Indonesia unggul terutama dalam aspek hubungan sosial dan karakter pro-sosial. Dua hal ini dinilai menjadi faktor kunci yang memperkuat keterhubungan dan komunitas di masyarakat Indonesia. Meski bukan negara terkaya, Indonesia mampu menciptakan ikatan sosial yang kuat antarwarga, yang berdampak positif pada kesejahteraan psikologis mereka.

Sebaliknya, Jepang yang memiliki tingkat kekayaan dan usia rata-rata penduduk yang tinggi justru menempati peringkat paling rendah, dengan skor 5,89. Penduduk Jepang juga tercatat paling kecil kemungkinannya memiliki teman dekat menurut survei ini. Negara lain dengan skor rendah antara lain Turki, Inggris, India, dan Spanyol.

Metodologi Survei dan Data Demografis Pendukung

Peserta survei dinilai berdasarkan tujuh variabel utama serta data demografis lengkap seperti usia, jenis kelamin, status pernikahan, pekerjaan, pendidikan, kesehatan, agama, dan riwayat pribadi. Temuan yang dipublikasikan dalam jurnal Nature Mental Health ini memberikan perspektif baru tentang kesejahteraan yang kompleks dan multidimensional.

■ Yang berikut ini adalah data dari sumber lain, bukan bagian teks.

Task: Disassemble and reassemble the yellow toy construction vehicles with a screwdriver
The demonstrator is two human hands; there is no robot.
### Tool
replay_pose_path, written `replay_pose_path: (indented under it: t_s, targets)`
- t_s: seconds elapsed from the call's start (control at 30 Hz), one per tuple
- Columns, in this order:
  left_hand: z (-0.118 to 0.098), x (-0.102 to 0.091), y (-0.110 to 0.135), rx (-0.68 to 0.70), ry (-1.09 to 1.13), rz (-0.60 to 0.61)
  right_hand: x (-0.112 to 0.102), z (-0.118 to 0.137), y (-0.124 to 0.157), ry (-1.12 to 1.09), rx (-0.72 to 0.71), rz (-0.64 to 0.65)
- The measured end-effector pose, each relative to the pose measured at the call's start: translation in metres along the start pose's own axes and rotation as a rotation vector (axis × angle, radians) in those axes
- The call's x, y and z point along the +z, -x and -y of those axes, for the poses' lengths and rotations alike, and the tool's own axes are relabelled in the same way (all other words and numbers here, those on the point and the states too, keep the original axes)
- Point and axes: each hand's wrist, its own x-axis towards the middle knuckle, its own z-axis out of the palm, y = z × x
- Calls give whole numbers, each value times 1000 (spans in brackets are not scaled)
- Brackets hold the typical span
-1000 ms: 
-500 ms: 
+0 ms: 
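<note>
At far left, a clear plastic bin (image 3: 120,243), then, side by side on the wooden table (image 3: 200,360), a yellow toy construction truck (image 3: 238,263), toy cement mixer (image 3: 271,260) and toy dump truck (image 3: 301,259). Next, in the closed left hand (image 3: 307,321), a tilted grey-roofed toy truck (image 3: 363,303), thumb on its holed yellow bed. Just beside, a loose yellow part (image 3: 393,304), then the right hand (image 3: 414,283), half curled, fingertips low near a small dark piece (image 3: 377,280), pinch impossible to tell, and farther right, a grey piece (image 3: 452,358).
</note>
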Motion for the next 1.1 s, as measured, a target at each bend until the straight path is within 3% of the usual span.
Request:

Peneliti juga menyatakan bahwa tingkat kesejahteraan cenderung meningkat seiring bertambahnya usia. Hal ini menunjukkan bahwa pengalaman hidup dan pemahaman akan makna hidup turut berkontribusi pada kebahagiaan seseorang.

Implikasi Hasil Survei untuk Indonesia dan Dunia

Hasil riset ini sekaligus menjadi pengingat bahwa indikator ekonomi tidak bisa menjadi satu-satunya acuan kemajuan sebuah negara. Negara-negara dengan pendapatan rendah hingga menengah, termasuk Indonesia, bisa menunjukkan performa tinggi dalam kesejahteraan menyeluruh.

Hal ini juga menantang asumsi lama bahwa negara maju otomatis memiliki masyarakat paling bahagia. Kebahagiaan Indonesia yang tinggi mencerminkan nilai sosial dan budaya yang kuat, serta kemampuan menjaga hubungan sosial yang erat.

Dengan hasil riset ini, Indonesia mendapat pengakuan internasional mengenai kualitas kehidupan warganya. Hal tersebut dapat menjadi inspirasi bagi negara lain untuk lebih menempatkan kesejahteraan sosial dan psikologis sebagai fokus pembangunan.

Survei Universitas Harvard ini membuktikan bahwa kebahagiaan masyarakat Indonesia bukan hanya sekadar data statistik. Kini, dunia melihat Indonesia sebagai contoh negara berkembang yang berhasil menyelaraskan aspek sosial, spiritual, dan ekonomi demi kesejahteraan warganya.